What I'm worried about is... Without hardware RAID, am I not more susceptible to RAID failure because of the software dependancy? If anyone has any suggestions on what I can do with what I have, I'd love to hear them.

I have little bit of experience running Linux and I'm a fairly quick learner, but for pure command line stuff, it'd be cool if you could include a guide. :)

Anyway, sorry for the long post and thanks for taking the time to read it.

 

M.

 

EDIT: Formatting

Yes and no. Software can fail just as much as hardware and vice versa.  You still have redudancy in RAIDZ.  YOu can also use a hardware RAID controller with FreeNAS, but you put the controller in JBOD mode (giving FreeNAS direct access to the drives).  When running FreeNAS if data security is an absolute must look at a CPU and motherboard that support ECC.  ECC RAM will make sure that only the original file is preserved (done through hashchecking).  The FreeNAS guide has tons of good links in it.

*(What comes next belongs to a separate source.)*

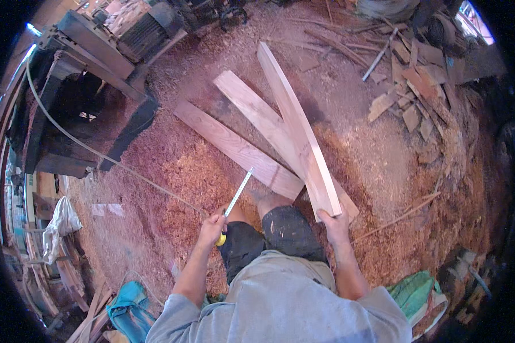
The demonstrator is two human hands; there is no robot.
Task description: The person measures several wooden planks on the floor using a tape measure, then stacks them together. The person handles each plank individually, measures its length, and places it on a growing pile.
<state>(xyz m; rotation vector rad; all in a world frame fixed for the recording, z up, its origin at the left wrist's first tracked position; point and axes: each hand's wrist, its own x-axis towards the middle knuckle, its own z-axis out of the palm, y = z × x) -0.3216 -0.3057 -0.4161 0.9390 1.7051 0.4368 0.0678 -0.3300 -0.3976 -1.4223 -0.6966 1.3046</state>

http://www.freenas.org/images/resources/freenas9.2.1/freenas9.2.1_guide.pdf

Alright, thanks for the info.

ECC RAM would require me to ugrade the mobo and cpu though, so I'll have to look into that budget-wise. (The parts have already been bought)
But it seems upgrading the 8 gigs of RAM to 16 would generally be a good idea, so that's probably a bit more doable.

I'm gonna give the guide a good read in the meantime, cheers.